**What you will do:** Would you reproduce exactly the lines below from the one holding "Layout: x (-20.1" through the one holding "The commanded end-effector", inclusive, and no others?

**Listed records:**
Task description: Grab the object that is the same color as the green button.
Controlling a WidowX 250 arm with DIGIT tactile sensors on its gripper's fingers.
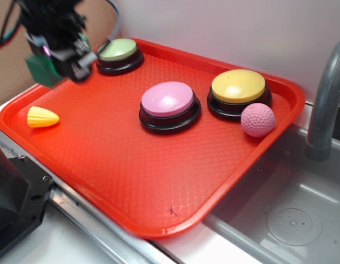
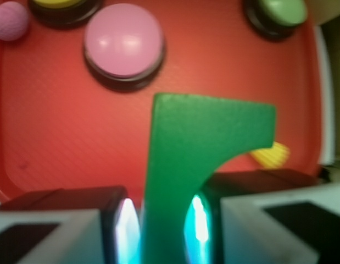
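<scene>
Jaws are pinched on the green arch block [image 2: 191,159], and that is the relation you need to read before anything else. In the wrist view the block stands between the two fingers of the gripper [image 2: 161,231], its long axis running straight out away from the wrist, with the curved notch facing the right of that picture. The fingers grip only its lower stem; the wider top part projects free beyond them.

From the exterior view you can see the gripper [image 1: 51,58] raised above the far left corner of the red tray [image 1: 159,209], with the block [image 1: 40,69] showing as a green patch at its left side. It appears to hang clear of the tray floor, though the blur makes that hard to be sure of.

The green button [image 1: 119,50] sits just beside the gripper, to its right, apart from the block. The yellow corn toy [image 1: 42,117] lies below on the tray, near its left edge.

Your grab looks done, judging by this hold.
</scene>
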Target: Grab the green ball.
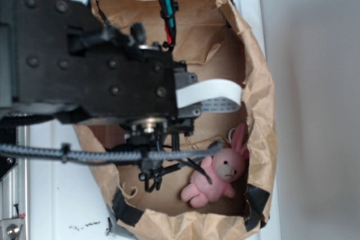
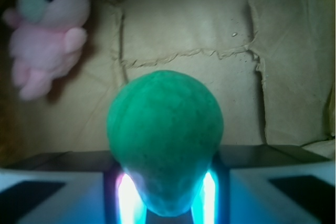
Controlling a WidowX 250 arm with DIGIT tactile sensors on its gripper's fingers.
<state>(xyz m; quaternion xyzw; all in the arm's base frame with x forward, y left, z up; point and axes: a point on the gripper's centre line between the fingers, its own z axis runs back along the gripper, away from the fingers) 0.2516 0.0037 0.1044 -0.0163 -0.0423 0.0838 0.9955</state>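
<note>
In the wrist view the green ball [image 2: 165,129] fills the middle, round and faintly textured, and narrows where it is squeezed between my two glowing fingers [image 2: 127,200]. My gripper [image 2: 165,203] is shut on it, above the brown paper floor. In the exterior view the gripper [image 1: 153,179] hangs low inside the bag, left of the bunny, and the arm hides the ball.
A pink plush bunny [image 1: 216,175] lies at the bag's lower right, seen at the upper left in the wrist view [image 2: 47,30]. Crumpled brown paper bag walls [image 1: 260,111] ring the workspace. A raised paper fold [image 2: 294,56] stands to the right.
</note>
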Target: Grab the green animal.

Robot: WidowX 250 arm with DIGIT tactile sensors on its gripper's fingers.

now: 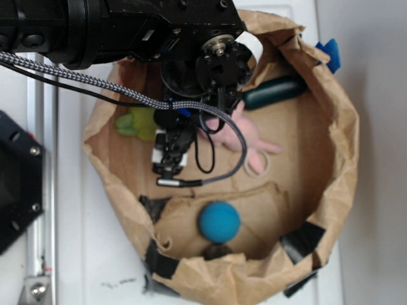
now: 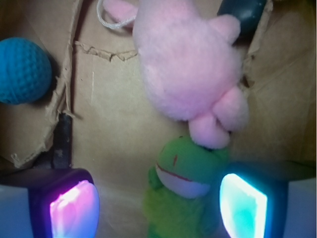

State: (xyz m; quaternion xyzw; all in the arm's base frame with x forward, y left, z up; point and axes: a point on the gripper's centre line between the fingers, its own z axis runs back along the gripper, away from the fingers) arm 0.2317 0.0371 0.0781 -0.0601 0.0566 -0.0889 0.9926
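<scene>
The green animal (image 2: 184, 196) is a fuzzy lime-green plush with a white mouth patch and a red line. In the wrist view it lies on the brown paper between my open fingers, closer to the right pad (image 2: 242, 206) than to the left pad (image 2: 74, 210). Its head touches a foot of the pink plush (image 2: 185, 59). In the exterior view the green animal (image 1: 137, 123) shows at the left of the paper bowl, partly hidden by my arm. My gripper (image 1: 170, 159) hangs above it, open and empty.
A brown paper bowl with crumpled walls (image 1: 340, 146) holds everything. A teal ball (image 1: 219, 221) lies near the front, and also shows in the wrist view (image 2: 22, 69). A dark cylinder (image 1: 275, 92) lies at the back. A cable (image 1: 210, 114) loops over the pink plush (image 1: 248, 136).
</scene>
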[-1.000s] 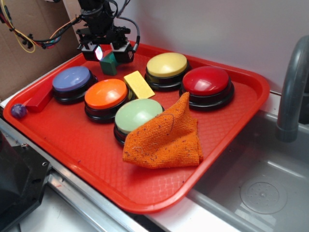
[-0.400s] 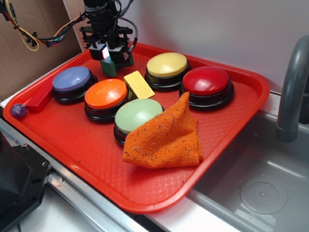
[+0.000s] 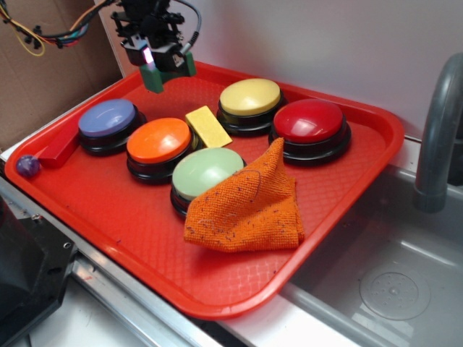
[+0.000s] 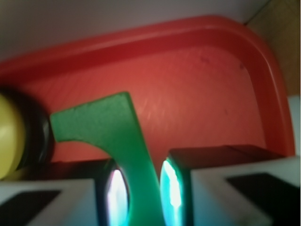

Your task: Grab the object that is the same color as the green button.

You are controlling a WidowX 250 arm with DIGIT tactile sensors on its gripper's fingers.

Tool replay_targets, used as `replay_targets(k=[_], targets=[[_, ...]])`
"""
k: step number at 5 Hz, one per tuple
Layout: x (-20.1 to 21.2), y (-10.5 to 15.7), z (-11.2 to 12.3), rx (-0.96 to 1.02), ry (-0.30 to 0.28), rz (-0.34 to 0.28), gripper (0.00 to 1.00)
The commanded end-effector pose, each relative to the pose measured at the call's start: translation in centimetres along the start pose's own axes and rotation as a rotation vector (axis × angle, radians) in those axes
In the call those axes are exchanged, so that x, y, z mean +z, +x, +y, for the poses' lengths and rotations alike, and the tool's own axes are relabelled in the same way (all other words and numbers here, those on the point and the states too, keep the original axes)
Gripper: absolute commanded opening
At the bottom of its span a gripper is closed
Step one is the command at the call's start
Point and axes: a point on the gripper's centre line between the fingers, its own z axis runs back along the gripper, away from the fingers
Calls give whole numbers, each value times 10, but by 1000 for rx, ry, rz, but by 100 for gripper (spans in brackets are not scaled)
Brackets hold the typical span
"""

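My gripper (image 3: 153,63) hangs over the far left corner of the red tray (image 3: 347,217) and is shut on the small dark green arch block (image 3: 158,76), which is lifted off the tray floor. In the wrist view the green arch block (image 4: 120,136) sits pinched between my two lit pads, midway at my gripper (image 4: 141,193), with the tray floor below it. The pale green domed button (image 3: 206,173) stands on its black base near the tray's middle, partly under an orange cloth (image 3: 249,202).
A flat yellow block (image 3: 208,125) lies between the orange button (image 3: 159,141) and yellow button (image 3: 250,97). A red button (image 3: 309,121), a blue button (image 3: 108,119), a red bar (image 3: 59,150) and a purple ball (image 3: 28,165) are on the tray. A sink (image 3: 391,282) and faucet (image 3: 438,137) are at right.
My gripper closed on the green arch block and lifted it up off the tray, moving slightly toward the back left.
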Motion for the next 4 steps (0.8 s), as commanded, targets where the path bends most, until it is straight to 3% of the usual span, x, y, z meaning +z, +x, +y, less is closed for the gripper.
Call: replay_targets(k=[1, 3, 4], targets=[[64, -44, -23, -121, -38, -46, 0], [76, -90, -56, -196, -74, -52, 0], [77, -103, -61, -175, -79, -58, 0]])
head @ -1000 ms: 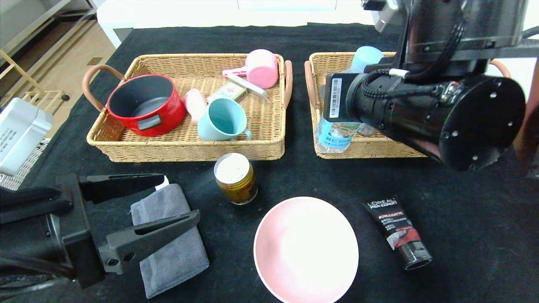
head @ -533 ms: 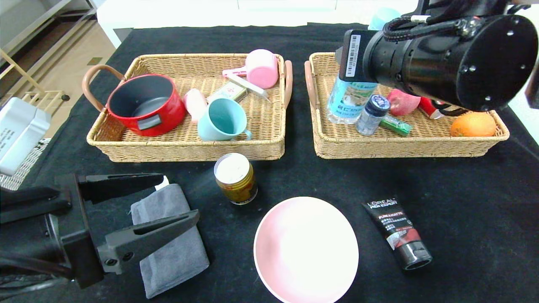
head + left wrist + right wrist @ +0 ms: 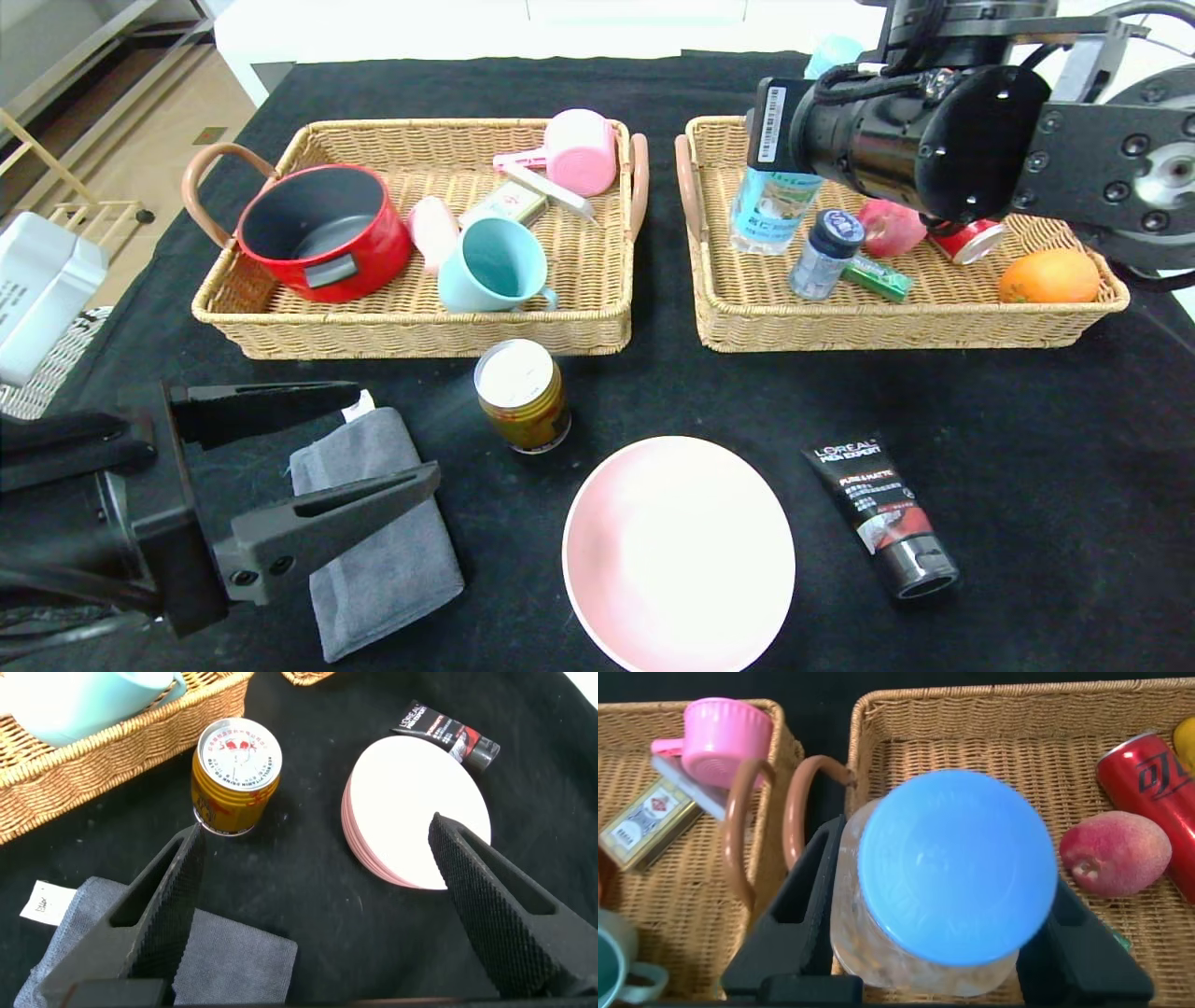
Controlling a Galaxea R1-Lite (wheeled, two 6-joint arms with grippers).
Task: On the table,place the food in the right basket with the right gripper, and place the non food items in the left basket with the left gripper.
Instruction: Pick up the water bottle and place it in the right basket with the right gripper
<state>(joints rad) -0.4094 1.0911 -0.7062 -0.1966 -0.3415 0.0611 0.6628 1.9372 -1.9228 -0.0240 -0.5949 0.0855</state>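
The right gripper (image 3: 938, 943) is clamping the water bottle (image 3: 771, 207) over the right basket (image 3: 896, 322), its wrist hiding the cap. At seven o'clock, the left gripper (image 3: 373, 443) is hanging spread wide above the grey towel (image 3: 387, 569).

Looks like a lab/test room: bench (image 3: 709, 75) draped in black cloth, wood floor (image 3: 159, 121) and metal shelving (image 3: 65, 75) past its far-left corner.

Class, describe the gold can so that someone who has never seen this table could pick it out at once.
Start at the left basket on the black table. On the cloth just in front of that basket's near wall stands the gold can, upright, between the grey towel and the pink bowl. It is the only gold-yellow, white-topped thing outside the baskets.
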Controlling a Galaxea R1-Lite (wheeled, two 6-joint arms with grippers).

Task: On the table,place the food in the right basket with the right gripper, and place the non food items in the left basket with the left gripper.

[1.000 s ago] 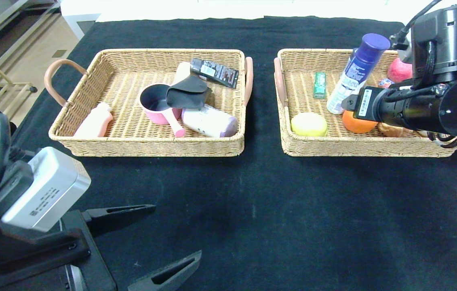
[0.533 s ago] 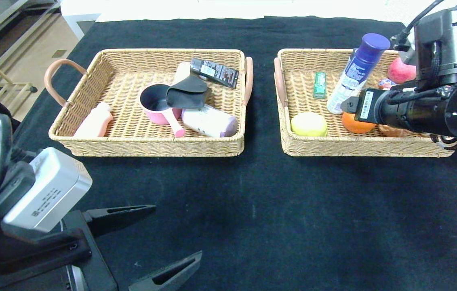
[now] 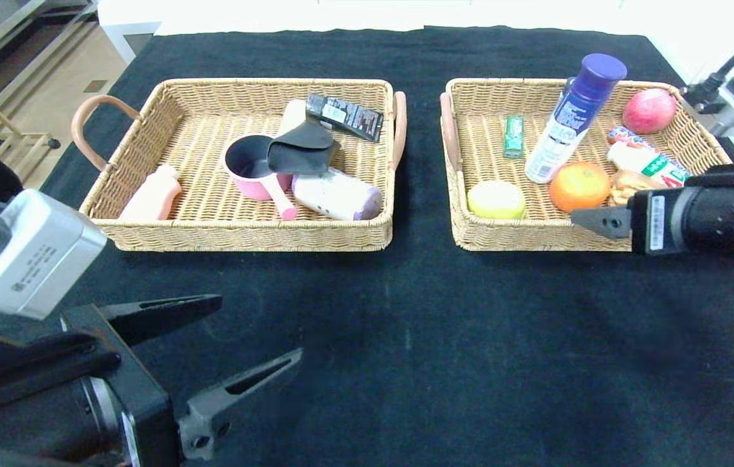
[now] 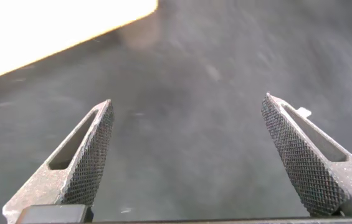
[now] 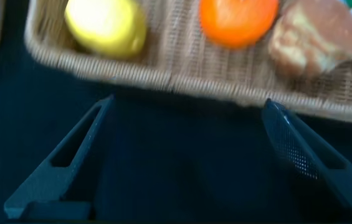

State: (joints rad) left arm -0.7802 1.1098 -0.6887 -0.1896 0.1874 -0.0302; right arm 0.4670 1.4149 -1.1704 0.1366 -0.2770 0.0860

**Result for this exercise:**
Layout: x (-20.1 to 21.2), y (-10.5 to 15.7), z (-11.2 to 12.3), rx (-0.96 to 1.02), ry (-0.30 to 0.28), rz (-0.34 to 0.28), gripper (0.00 to 1.00)
The commanded end-effector pose, each relative to the pose measured at the call's start: translation in centimetres along the start pose's own axes and rotation as a rotation vector (axis × angle, radians) in those axes

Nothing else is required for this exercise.